Raubmord: Ex-Weltmeister O'Neil Bell auf offener Straße erschossen

Eine traurige Nachricht erreichte die Boxwelt heute aus Atlanta. O'Neil Bell, ein ehemaliger Weltmeister im Cruisergewicht, wurde Opfer eines Überfalls mit Todesfolge. Der frühere Weltklasseboxer und eine weitere männliche Person wurden von zwei Männern mit Schusswaffen attackiert. Der 40-Jährige O'Neil Bell verstarb an den Schussverletzungen. Das Unglück geschah am frühen Mittwochmorgen amerikanischer Zeit.

„Supernovas“ Leben endete abrupt. Der Boxer aus Atlanta stieg aus einem Bus aus und wurde kurz darauf auf offener Straße von zwei Räubern erschossen und ausgeraubt. Neben Bell wurde ein zweites Opfer neben ihm angeschossen. Die Person wurde mit einer Kugel in der Hüfte ins Krankenhaus gebracht.

Damit endete ein Leben, das eine sehr interessante und erfolgreiche Boxkarriere erzählt hatte auf brutale weise. Die Täter wurden noch nicht gefasst.

Bell wechselte 1998 ins Profilager. 2005 gelang ihm sein großer Durchbruch. Am 20. Mai trat er gegen Dale Brown um den damals vakantierten IBF-Gürtel an und gewann nach Punkten. Ein knappes halbes Jahr später, genauer genommen am 7. Januar 2006, vereinigte er die wichtigsten Gürtel der WBC, WBA und IBF und krönte sich zum Dreifachweltmeister mit einem vorzeitigen Sieg gegen Jean Marc Mormeck.

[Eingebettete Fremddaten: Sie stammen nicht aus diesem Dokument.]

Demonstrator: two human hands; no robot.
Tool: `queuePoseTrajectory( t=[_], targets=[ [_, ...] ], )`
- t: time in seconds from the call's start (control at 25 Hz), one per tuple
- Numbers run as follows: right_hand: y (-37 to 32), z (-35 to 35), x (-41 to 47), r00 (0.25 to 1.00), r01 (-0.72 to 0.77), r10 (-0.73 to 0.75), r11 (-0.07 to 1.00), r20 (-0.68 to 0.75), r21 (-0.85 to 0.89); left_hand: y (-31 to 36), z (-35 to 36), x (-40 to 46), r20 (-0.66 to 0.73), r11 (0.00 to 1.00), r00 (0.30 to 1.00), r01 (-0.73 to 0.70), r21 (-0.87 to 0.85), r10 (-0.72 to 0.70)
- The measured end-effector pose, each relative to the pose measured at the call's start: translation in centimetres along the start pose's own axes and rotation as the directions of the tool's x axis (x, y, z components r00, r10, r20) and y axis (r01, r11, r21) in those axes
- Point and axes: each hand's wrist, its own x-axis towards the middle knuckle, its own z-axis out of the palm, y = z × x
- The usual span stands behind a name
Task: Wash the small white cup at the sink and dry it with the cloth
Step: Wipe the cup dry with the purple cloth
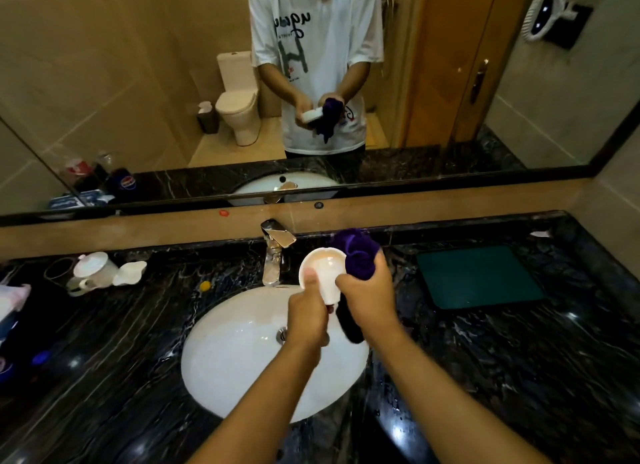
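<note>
Over the white oval sink (228, 342), my left hand (306, 313) grips the small white cup (327, 273), thumb on its rim, with the mouth tilted away from me toward the tap. My right hand (365, 299) holds a bunched dark purple cloth (356, 255) pressed against the cup's right side. One end of the cloth hangs down below my right hand. No water runs from the chrome tap (275, 250).
Black marble counter (519, 359) surrounds the sink. A green mat (479, 276) lies at the right. White cups and a lid (100, 273) sit at the left, with packets at the far left edge. A yellow item (205, 285) lies near the tap. A mirror covers the wall behind.
</note>
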Motion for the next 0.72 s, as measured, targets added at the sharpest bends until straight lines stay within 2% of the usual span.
queuePoseTrajectory(
  t=[0.04, 0.08, 0.12, 0.16, 0.24, 0.32, 0.44, 0.48, 0.52, 0.56, 0.6, 0.64, 0.68, 0.72],
  targets=[
    [1.3, 1.0, -0.9, 0.997, 0.013, -0.013, 1.000, -0.078, 0.000, -0.6, 0.5, 0.3, 0.069, 0.977, 0.992, 0.120, -0.174, -0.110],
    [2.3, 1.8, -1.7, 0.993, 0.028, -0.030, 0.999, -0.118, -0.020, -1.2, 0.9, 0.5, 0.146, 0.923, 0.977, 0.199, -0.330, -0.158],
    [2.9, 2.1, -2.2, 0.993, 0.044, -0.050, 0.997, -0.110, -0.057, -1.9, 1.0, 0.8, 0.171, 0.881, 0.970, 0.232, -0.412, -0.175],
    [3.2, 2.0, -2.3, 0.997, 0.047, -0.052, 0.995, -0.059, -0.088, -2.3, 0.5, 1.2, 0.158, 0.880, 0.972, 0.227, -0.417, -0.176],
    [3.6, 0.5, -1.6, 0.998, 0.029, -0.024, 0.996, 0.063, -0.082, -2.7, -1.1, 2.4, 0.024, 0.947, 0.989, 0.147, -0.285, -0.146],
    [4.0, -1.1, -1.3, 0.997, -0.034, 0.035, 0.999, 0.072, -0.012, -2.3, -3.2, 3.5, -0.081, 0.978, 0.993, 0.066, -0.198, -0.083],
    [4.9, -2.2, -1.1, 0.988, -0.151, 0.150, 0.986, 0.025, 0.073, -2.2, -5.0, 4.0, -0.132, 0.997, 0.991, 0.026, -0.071, -0.036],
    [5.0, -2.1, -1.0, 0.985, -0.161, 0.157, 0.985, 0.068, 0.058, -2.3, -5.2, 3.9, -0.109, 0.999, 0.993, 0.030, -0.029, -0.033],
    [4.9, -1.7, -1.0, 0.981, -0.144, 0.140, 0.989, 0.131, 0.022, -2.6, -5.2, 3.6, -0.039, 0.995, 0.998, 0.040, -0.087, -0.043],
    [4.8, -1.1, -1.0, 0.975, -0.093, 0.104, 0.994, 0.194, -0.064, -3.0, -5.1, 3.3, 0.060, 0.977, 0.997, 0.057, -0.203, -0.046],
    [4.8, -0.3, -0.9, 0.965, -0.006, 0.064, 0.974, 0.253, -0.225, -3.3, -5.1, 3.0, 0.158, 0.940, 0.987, 0.084, -0.331, -0.033],
    [5.2, 0.4, -1.0, 0.952, 0.101, 0.042, 0.892, 0.304, -0.440, -3.7, -5.0, 2.7, 0.219, 0.911, 0.976, 0.110, -0.397, -0.023],
    [5.8, 1.2, -1.2, 0.942, 0.191, 0.050, 0.734, 0.331, -0.652, -3.9, -4.9, 2.4, 0.249, 0.903, 0.968, 0.127, -0.410, -0.023],
    [6.2, 1.8, -1.5, 0.942, 0.237, 0.061, 0.577, 0.330, -0.781, -4.3, -4.7, 2.3, 0.250, 0.914, 0.968, 0.125, -0.387, -0.026]
  ],
)
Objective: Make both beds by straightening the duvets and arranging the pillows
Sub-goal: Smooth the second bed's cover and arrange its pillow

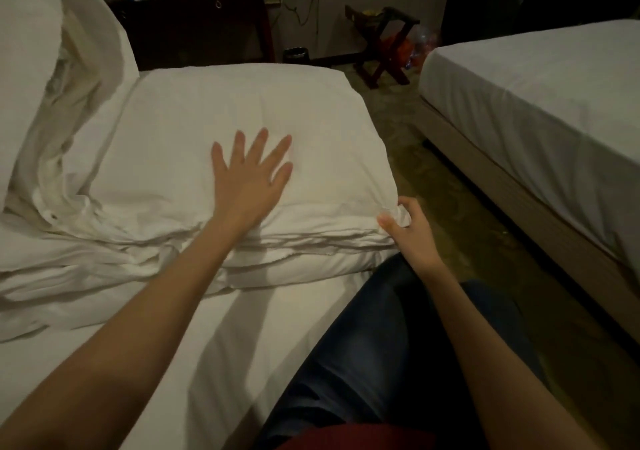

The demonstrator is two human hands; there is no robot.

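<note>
The left hand [247, 176] presses flat, fingers spread, on the folded duvet [242, 131] at the bed's [194, 339] right edge to pin it while the right hand [407, 228] pinches its near corner, probably to pull it straight.

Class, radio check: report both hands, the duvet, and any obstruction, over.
Left hand flat, pressing folded duvet. Right hand pinching its near corner. Loose bedding bunched to the left. Second bed bare, no duvet on it.
</note>
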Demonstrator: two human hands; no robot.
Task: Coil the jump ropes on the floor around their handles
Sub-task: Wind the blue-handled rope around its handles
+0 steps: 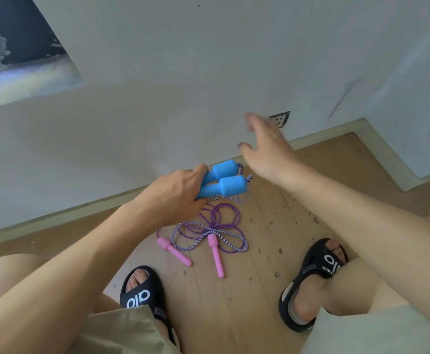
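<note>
Gripping 2 blue handles [221, 180], left hand [177, 194] fingers closed; right hand [269, 149] spread, empty; 2 pink handles [215, 252] on floor [247, 315].

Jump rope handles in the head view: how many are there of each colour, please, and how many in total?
Blue handles: 2, both held together in the left hand.
Pink handles: 2, lying apart on the wooden floor.
Total: 4 handles.

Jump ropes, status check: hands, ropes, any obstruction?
Left hand shut on blue handles. Right hand open, raised, empty. Pink-handled rope loose on floor, uncoiled. Nothing blocking.
</note>
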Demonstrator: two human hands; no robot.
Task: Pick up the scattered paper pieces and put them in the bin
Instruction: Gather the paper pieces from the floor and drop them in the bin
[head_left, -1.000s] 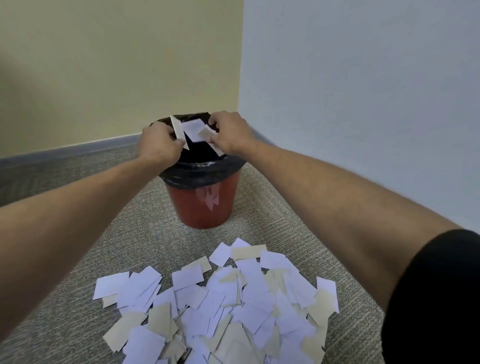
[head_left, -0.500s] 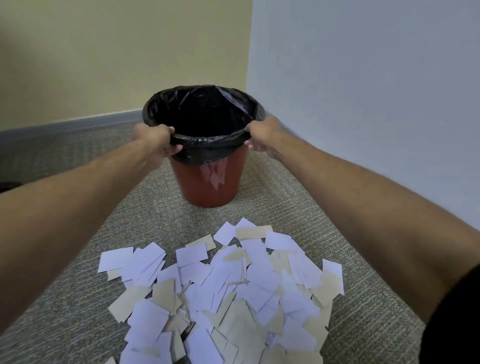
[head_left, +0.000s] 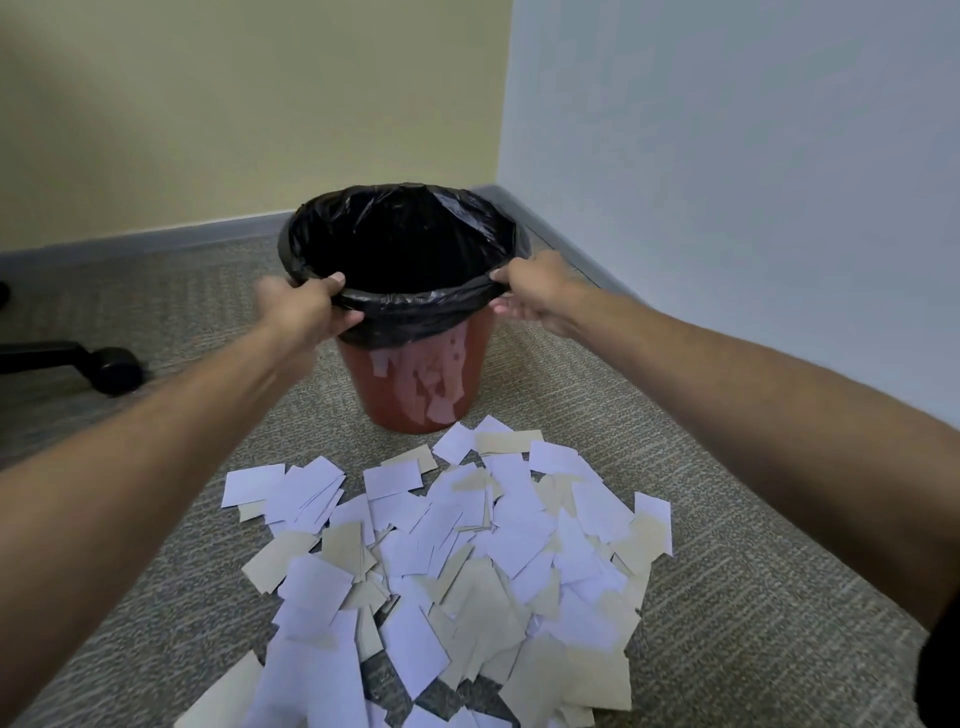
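fingers of left hand (head_left: 306, 306) and right hand (head_left: 535, 296) pinch the black liner (head_left: 410, 306) at the near rim of the bin (head_left: 426, 384). paper pieces (head_left: 457, 551) lie scattered on the carpet (head_left: 727, 519), nearer than the bin, about equally near both hands.

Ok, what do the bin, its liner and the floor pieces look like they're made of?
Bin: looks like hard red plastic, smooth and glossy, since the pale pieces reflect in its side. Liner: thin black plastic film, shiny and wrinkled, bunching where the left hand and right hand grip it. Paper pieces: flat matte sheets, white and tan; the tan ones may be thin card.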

Zahnprobleme verhinderten eine Titelverteidigung gegen Steve Cunningham, sodass er im März 2007 beim Rückkampf gegen Jean Marc Mormeck nur noch seinen WBC- und WBA-Gürtel aufs Spiel setzen konnte, da ihm in der Zwischenzeit der IBF-Titel abgenommen wurde. Den Rückkampf verlor er nach Punkten. Hiernach traf er auf Tomasz Adamek, gegen den er K.o. ging.

Bell trat zurück, nur um drei Jahre später seine Boxhandschuhe doch wieder anzuziehen. Bei seiner Rückkehr verlor er allerdings vorzeitig gegen Richard Hall. Danach trat der ehemalige Weltmeister nur noch einmal auf und verabschiedete sich mit einem Knockout in Runde eins gegen Rico Cason standesgemäß vom Profiboxen.

Er gab im Boxring immer alles und war gefürchtet für seine harten Hände. Nur dreimal musste „Supernova“ in seiner Karriere über die volle Distanz gehen. Der Jamaikaner hinterlässt eine kleine Tochter.